- [WHAT TO PRODUCE] The data should be printed in full, character for character.

- [Items from a dataset]
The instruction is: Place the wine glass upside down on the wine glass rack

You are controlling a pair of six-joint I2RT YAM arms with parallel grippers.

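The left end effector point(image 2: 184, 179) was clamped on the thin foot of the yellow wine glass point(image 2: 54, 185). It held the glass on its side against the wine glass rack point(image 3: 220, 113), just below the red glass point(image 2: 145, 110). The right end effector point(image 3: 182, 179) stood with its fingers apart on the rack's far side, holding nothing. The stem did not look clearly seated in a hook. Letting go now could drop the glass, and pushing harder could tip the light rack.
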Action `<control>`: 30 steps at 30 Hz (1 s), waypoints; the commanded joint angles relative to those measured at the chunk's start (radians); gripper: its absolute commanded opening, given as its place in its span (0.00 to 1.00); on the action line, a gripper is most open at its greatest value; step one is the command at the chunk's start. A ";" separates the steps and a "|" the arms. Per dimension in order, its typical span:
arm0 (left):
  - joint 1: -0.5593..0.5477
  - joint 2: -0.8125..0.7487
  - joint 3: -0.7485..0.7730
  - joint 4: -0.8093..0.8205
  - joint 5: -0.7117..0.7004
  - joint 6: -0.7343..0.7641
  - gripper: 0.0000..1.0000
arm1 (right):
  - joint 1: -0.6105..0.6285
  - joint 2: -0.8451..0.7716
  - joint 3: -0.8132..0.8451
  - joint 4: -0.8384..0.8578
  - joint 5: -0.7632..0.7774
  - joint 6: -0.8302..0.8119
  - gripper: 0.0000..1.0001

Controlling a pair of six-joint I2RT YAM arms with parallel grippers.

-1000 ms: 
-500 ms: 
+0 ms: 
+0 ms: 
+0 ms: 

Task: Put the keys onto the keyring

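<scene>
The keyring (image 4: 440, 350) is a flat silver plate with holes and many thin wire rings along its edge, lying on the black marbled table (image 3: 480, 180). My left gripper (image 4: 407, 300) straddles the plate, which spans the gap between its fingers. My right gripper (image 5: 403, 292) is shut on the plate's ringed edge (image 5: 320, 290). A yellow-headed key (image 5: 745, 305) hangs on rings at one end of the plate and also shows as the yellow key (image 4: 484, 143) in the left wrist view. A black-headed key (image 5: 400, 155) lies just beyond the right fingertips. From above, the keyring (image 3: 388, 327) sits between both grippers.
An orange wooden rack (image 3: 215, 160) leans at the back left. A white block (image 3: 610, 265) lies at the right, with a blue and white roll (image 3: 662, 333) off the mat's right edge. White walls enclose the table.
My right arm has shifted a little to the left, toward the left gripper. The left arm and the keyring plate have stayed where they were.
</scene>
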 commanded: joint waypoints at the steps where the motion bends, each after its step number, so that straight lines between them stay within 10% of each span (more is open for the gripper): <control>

- [EXERCISE ANSWER]
The instruction is: Place the wine glass upside down on the wine glass rack

You are controlling a pair of six-joint I2RT YAM arms with parallel grippers.

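The left end effector point(image 2: 184, 179) was clamped on the thin foot of the yellow wine glass point(image 2: 54, 185). It held the glass on its side against the wine glass rack point(image 3: 220, 113), just below the red glass point(image 2: 145, 110). The right end effector point(image 3: 182, 179) stood with its fingers apart on the rack's far side, holding nothing. The stem did not look clearly seated in a hook. Letting go now could drop the glass, and pushing harder could tip the light rack.
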Action `<control>`: 30 steps at 30 Hz (1 s), waypoints; the commanded joint angles relative to those measured at the chunk's start (radians); gripper: its absolute commanded opening, given as its place in its span (0.00 to 1.00); on the action line, a gripper is most open at its greatest value; step one is the command at the chunk's start. A ";" separates the steps and a "|" the arms. Per dimension in order, its typical span:
arm0 (left):
  - joint 1: -0.5593..0.5477
  - joint 2: -0.8125..0.7487
  - joint 3: -0.7485..0.7730
  - joint 4: -0.8093..0.8205
  - joint 5: -0.7117..0.7004
  - joint 6: -0.7343..0.7641
  - gripper: 0.0000..1.0000
arm1 (right):
  - joint 1: -0.6105..0.6285
  - joint 2: -0.8451..0.7716
  - joint 3: -0.8132..0.8451
  - joint 4: -0.8384..0.8578
  - joint 5: -0.7632..0.7774
  - joint 6: -0.8302..0.8119
  - gripper: 0.0000..1.0001

Controlling a pair of six-joint I2RT YAM arms with parallel grippers.

-1000 ms: 
-500 ms: 
+0 ms: 
+0 ms: 
+0 ms: 

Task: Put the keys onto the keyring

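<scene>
The keyring (image 4: 440, 350) is a flat silver plate with holes and many thin wire rings along its edge, lying on the black marbled table (image 3: 480, 180). My left gripper (image 4: 407, 300) straddles the plate, which spans the gap between its fingers. My right gripper (image 5: 403, 292) is shut on the plate's ringed edge (image 5: 320, 290). A yellow-headed key (image 5: 745, 305) hangs on rings at one end of the plate and also shows as the yellow key (image 4: 484, 143) in the left wrist view. A black-headed key (image 5: 400, 155) lies just beyond the right fingertips. From above, the keyring (image 3: 388, 327) sits between both grippers.
An orange wooden rack (image 3: 215, 160) leans at the back left. A white block (image 3: 610, 265) lies at the right, with a blue and white roll (image 3: 662, 333) off the mat's right edge. White walls enclose the table.
My right arm has shifted a little to the left, toward the left gripper. The left arm and the keyring plate have stayed where they were.
</scene>
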 commanded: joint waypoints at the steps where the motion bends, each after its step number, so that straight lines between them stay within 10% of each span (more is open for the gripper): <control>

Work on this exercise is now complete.